The DATA step generates 1,070 bootstrap samples based on the previous estimate from PROC TPSPLINE. For this data set, some of the bootstrap samples result in $\lambda$ s (selected by the GCV function) that cause problematic behavior. Thus, an additional 70 bootstrap samples are generated.

The ODS listing destination is closed before PROC TPSPLINE is invoked. The PLOTS=NONE option suppresses all graphical output. The model fits all the y1…y1070 variables as dependent variables, and the models are fit for all bootstrap samples simultaneously. The output data set result2 contains the variables year, y1…y1070, p_y1…p_y1070, and p_incidences.

The ODS OUTPUT statement writes the FitStatistics table to the data set FitResult. The data set FitResult contains the two variables Parameter and Value. The FitResult data set is used in subsequent calculations for .

In the data set FitResult, there are 63 estimates with a standard deviation of zero, suggesting that the estimates provide perfect fits of the data and are caused by $\hat{\lambda }$ s that are approximately equal to zero. For small sample sizes, there is a positive probability that the $\lambda$ chosen by the GCV function will be zero (Wang and Wahba, 1995).
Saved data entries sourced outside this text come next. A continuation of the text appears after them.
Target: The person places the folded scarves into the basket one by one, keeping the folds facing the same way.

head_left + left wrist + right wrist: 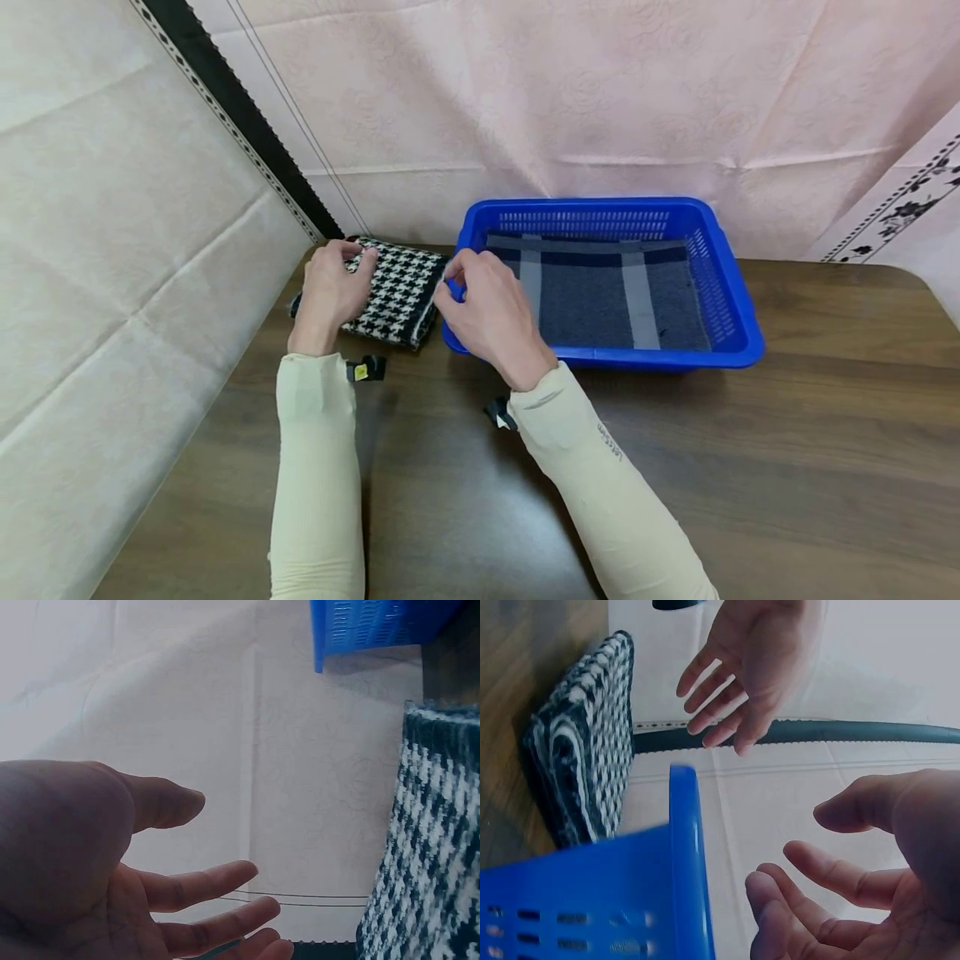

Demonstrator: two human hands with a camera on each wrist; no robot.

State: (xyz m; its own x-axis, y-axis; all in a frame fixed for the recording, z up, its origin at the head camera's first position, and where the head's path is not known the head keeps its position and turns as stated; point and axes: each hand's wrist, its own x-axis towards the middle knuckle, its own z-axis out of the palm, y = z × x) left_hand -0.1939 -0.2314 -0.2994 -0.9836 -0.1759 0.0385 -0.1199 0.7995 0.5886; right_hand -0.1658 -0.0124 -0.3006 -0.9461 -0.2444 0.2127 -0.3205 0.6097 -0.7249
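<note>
A folded black-and-white houndstooth cloth (401,287) lies on the table to the left of the blue basket. My left hand (332,283) hovers by the cloth's left side, fingers spread and holding nothing; the left wrist view shows a gap between them and the cloth (435,847). Over the basket's left rim is my right hand (491,312), its fingers loosely bent. In the right wrist view that hand (855,877) is empty beside the rim (690,862). Inside the blue basket (600,357) lies a flat dark grey cloth (585,304) with lighter stripes.
The wooden table (825,417) runs to a pale draped cloth wall (600,100) behind the basket. Another pale drape (135,250) closes off the left side. Small dark devices are strapped at both wrists.
</note>
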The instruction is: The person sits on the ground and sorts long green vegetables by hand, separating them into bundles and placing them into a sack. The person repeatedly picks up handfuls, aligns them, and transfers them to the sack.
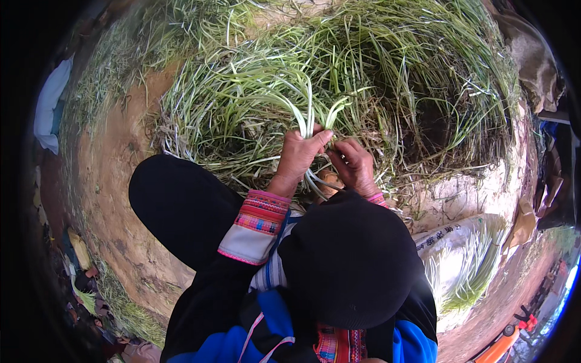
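My left hand (297, 156) is closed around several long stalks (307, 109) with white lower parts and green leaves. Their pale ends hang down below my fist toward my lap. Between my left thumb and my right hand (352, 163) stands a shorter green stalk (333, 115). The fingers of my right hand pinch at its lower end; what exactly they hold is partly hidden. Behind both hands lies a large heap of long green leafy plants (254, 77), with dark roots and dry leaves among them.
At the lower right, pale stalks with green tips (472, 272) lie over a white woven sack (442, 238) bearing writing. A brown sack (529, 59) is at the upper right, a white bag (52, 104) at the left rim. My dark-clothed knees flank the hands. An orange vehicle (499, 347) shows lower right.
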Available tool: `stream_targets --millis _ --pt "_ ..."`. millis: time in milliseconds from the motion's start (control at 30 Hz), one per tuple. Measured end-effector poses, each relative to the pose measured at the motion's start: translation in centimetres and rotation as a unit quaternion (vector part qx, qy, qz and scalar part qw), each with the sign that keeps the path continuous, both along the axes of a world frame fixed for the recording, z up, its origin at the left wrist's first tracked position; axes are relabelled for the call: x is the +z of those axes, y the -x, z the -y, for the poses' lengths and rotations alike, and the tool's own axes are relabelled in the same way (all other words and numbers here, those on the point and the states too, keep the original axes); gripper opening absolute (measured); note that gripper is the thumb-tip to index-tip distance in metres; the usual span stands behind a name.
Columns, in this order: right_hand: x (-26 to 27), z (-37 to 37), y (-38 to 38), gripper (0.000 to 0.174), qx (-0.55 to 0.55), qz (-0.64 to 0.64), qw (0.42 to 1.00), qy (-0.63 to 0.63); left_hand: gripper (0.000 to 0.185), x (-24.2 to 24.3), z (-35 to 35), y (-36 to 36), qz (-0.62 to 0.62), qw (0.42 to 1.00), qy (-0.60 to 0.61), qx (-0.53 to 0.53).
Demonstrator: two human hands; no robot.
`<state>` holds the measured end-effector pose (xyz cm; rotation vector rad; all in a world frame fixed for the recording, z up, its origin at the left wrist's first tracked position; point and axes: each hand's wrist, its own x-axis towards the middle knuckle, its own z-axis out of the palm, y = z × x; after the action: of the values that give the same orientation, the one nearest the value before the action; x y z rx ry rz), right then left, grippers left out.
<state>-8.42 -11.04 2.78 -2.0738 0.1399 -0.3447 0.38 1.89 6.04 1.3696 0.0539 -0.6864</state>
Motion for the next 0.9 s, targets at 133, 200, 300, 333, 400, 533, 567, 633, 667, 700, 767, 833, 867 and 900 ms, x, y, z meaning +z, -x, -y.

In the following steps, these cases are removed from the bootstrap samples as “bad” samples: they represent failure of the GCV function.
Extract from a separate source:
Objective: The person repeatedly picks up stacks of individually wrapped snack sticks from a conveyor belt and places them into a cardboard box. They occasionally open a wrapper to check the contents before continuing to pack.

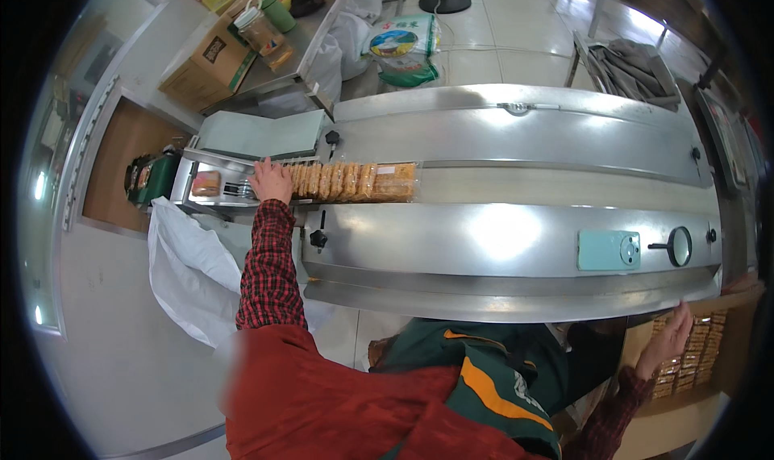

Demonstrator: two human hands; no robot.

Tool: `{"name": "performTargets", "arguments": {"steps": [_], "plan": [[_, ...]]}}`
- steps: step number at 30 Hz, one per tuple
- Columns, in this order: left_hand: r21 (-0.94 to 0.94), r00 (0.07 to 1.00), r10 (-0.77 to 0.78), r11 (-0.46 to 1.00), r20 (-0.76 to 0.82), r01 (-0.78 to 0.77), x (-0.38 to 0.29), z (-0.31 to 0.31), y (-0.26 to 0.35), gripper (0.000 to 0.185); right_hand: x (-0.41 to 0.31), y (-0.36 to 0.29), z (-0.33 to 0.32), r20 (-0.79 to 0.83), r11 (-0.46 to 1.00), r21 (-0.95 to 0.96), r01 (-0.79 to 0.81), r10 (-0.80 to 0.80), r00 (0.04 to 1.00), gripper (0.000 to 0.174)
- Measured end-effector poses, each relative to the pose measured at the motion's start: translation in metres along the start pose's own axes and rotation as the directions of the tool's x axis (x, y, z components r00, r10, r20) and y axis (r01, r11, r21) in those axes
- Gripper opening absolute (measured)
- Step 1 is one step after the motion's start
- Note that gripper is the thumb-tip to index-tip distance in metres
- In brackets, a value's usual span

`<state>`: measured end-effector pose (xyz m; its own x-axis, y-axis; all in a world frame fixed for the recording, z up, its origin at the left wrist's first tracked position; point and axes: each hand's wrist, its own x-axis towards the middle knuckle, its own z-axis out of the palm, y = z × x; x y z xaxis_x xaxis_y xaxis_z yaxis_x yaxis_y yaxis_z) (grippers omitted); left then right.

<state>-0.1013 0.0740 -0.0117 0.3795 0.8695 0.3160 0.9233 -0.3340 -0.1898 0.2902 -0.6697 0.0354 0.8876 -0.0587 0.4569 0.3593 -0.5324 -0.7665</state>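
Observation:
My left hand (pixel 272 180), palm down, is at the left end of a row of clear-wrapped snack pieces (pixel 329 180). Its palm side is hidden, so a grip on a piece cannot be made out. The pieces stand on edge, close together, and the rightmost packet (pixel 394 182) lies flat on the conveyor belt (pixel 544 185). Left of this hand, one wrapped piece (pixel 206 183) lies in the metal outfeed chute (pixel 227 157). My right hand (pixel 668 339) is over the edge of a cardboard box (pixel 671 420) holding rows of wrapped snacks (pixel 695 354); nothing shows in its fingers.
Steel side panels (pixel 423 230) flank the belt. A pale green phone (pixel 608 250) and a round black-rimmed mirror or lens (pixel 679 246) lie on the near panel. A white sack (pixel 187 266) hangs below the chute. Behind stands a side table with a carton (pixel 208 61) and a bottle (pixel 263 36).

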Motion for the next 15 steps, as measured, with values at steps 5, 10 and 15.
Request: {"name": "performTargets", "arguments": {"steps": [5, 10, 15], "plan": [[-0.262, 0.971, 0.133, 0.962, 0.201, -0.077, 0.01, -0.014, 0.006, 0.043, 0.001, -0.107, 0.135, 0.443, 0.906, 0.269, 0.325, -0.417, 0.794, 0.018], [-0.659, 0.969, 0.002, 0.734, 0.246, 0.166, -0.012, -0.042, 0.051, 0.057, -0.027, -0.143, 0.253, 0.794, 0.957, 0.288, 0.046, -0.265, 0.547, 0.046], [-0.928, 0.924, 0.24, 0.303, 0.297, 0.219, -0.05, -0.071, 0.141, 0.067, -0.009, -0.116, 0.304, 0.874, 1.0, 0.01, 0.019, -0.018, 0.486, 0.069]]}}
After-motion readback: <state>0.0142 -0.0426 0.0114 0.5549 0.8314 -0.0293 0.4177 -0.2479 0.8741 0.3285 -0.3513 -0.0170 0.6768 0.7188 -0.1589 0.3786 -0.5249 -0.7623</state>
The following SAS statements manipulate the data set FitResult, retaining the standard deviations for all bootstrap samples and merging FitResult with the data set result2, which contains the estimates for bootstrap samples. In the final data set boot, the statistics are calculated.

data FitResult; 
   set FitResult;
   if Parameter="Standard Deviation";
   keep Value;
run;
 
proc transpose data=FitResult out=sd prefix=sd;
 
data result2;
   if _N_ = 1 then set sd;
   set result2;
run;
 
data boot;
   set result2;
   array y{1070}  p_y1-p_y1070;
   array sd{1070} sd1-sd1070;
   do i=1 to 1070;
      if sd{i} > 0 then do;
         d = (y{i} - P_incidences)/sd{i};
         obs = _N_;
         output;
      end;
   end;
   keep d obs P_incidences year;
run;

The following SAS statements retain the first 1,000 bootstrap samples and calculate the values $\chi _{\alpha /2}$ and $\chi _{1-\alpha /2}$ with $\alpha =0.1$ .

proc sort data=boot;
   by obs;
run;
 
data boot;
   set boot;
      by obs;
   retain n;
 
   if first.obs then n=1;
      else n=n+1;
   if n > 1000 then delete;
run;
 
proc sort data=boot;
   by obs d;
run;
 
data chi1 chi2 ;
   set boot;
   if (_N_ = (obs-1)*1000+50)  then output chi1;
   if (_N_ = (obs-1)*1000+950) then output chi2;
run;
 
proc sort data=result;
   by year;
run;
 
proc sort data=chi1;
   by year;
run;
 
proc sort data=chi2;
   by year;
run;
 
data result;
   merge result
      chi1(rename=(d=chi05))
      chi2(rename=(d=chi95));
   keep year incidences P_incidences lower upper
        LCLM_incidences UCLM_incidences;
 
   lower = -chi95*0.232823 + P_incidences;
   upper = -chi05*0.232823 + P_incidences;
 
   label  lower="Lower 90% CL (Bootstrap)"
          upper="Upper 90% CL (Bootstrap)"
          lclm_incidences="Lower 90% CL (Bayesian)"
          uclm_incidences="Upper 90% CL (Bayesian)";
run;

The data set result contains the variables year and incidences, the PROC TPSPLINE estimate P_incidences, and the 90% Bayesian and 90% bootstrap confidence intervals.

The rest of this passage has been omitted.